For the time being, I’d like to leave readers with part of just one of the final presentations given on the weekend—the five overarching themes that curators David van der Leer and Maria Nicanor noticed continuously coming up over the Lab’s course.
They stated them simply as follows:
- A need to encourage cooperative environments
- A rise of open-source participatory urbanism
- A need to promote emotional cityness
- A need to acknowledge chameleonic citizenship
- A need to retrofit urban life
These phrases both concern and excite me.
“Emotional cityness” and “chameleonic citizenship” strike me as intentionally vague buzzwords that, quite frankly, sound fantastic but don’t really carry specific meaning, let alone concrete solutions to the problems our cities are facing today. The last thing we need is more buzzwords that allow us to talk about the problems—urban or otherwise—without really ever talking about the problems.
But buzzwords can be useful when treated as lenses, which, of course, was Maria and David’s intention with these catchall phrases. If we use those lenses enough, they begin to garner meaning.
Similarly, that which we are investigating through the lenses changes as well. Even as I look back at my own blog posts from the past three months, the ideas the Lab was exploring during that time take on a different meaning when slotted under one of David and Maria’s catchphrases.
Take the need to retrofit urban living, for example: June Williamson and Galina Tachieva talked about the need to physically retrofit our hollowed out suburban landscapes, while Charles Montgomery taught ways to retrofit our own behavior to make the city a better and happier place.

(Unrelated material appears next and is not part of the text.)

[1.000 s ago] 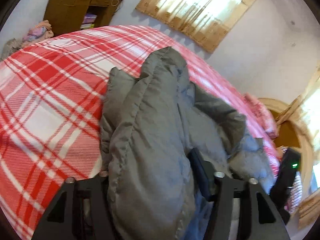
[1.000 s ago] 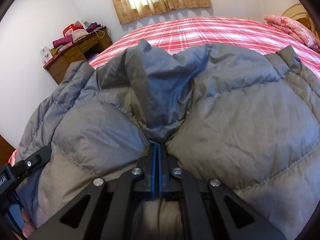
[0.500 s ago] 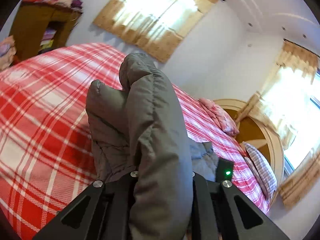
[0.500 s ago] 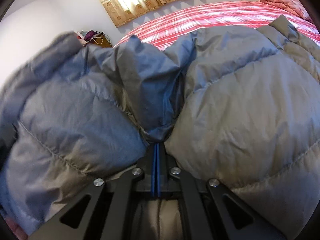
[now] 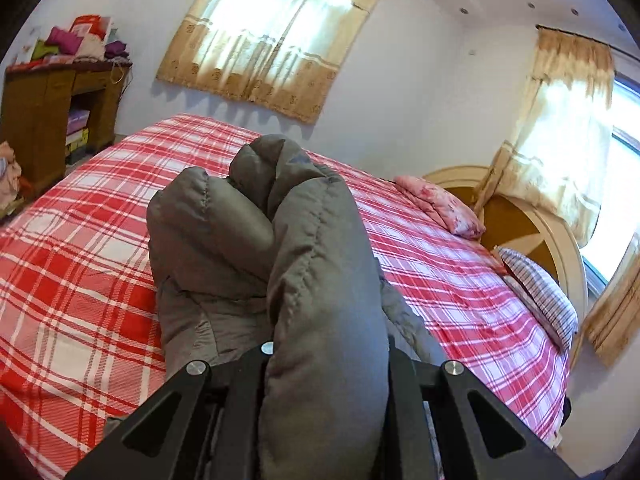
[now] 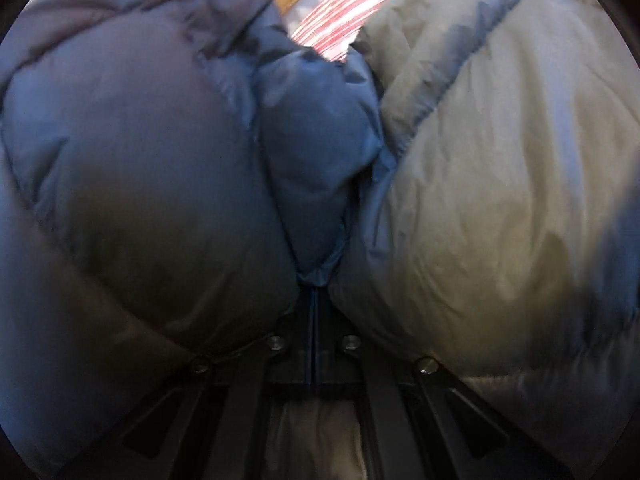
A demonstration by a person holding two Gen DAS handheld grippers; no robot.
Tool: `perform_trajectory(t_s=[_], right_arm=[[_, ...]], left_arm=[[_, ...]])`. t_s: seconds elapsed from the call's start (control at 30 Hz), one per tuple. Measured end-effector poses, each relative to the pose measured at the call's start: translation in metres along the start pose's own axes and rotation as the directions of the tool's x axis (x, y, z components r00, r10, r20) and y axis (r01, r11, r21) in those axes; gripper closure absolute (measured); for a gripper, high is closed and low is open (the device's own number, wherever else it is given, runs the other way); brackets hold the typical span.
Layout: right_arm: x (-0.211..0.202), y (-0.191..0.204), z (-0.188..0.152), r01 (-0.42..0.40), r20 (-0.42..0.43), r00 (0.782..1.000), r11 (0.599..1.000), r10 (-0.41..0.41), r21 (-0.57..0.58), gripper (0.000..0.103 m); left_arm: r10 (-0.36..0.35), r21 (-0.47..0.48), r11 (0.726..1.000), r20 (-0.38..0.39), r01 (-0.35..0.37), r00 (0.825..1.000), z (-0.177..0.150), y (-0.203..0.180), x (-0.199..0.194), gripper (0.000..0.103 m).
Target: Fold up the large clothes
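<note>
Above a bed in a white-walled bedroom, left gripper [image 5: 326,364] clamped on a thick fold of a grey quilted jacket [image 5: 280,264] held up over the covers, and right gripper [image 6: 316,300] pinched tight on a blue-grey pleat of the same jacket [image 6: 500,200], puffed panels filling nearly its whole view. Beneath, a red-and-white plaid bedspread [image 5: 80,248] across the mattress, with a pink pillow [image 5: 440,206] and a checked pillow [image 5: 540,292] against a rounded cream headboard [image 5: 560,240]. Beyond, a wooden cabinet [image 5: 48,120] piled with folded clothes at left, tan curtains [image 5: 272,36] over two bright windows.
</note>
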State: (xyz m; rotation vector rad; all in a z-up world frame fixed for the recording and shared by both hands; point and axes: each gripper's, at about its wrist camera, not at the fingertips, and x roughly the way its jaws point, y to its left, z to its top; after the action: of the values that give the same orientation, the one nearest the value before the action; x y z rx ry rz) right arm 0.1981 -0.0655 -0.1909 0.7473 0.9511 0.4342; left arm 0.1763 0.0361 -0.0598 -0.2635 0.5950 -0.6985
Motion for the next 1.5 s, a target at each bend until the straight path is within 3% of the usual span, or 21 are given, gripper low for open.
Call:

Participatory urbanism could mean ensuring equity and due consultation in urban decision making—the goal of the Hester Street Collaborative and the Center for Urban Pedagogy—or it could mean taking the system into your own hands like Tanya Fields of the food justice organization the BLK ProjeK or Dr. Dave Ores, the physician who created his own health care cooperative in the Lower East Side.
Much like the umbrella buzzword “resilience,” for example, enabled us to articulate a commonality between, say, planting trees, and maintaining diverse economies, these types of phrases can offer us the opportunity to connect ideas that have previously been disassociated. They can help us imagine possibilities that lie in connections we otherwise may not have made.
Over the next few months, before the Lab opens in Berlin, the Lab|log will further explore these lenses, and how they can be used in analyzing the city, its problems, and their solutions in our current context.
For the time being, however, I’d like to hear from you.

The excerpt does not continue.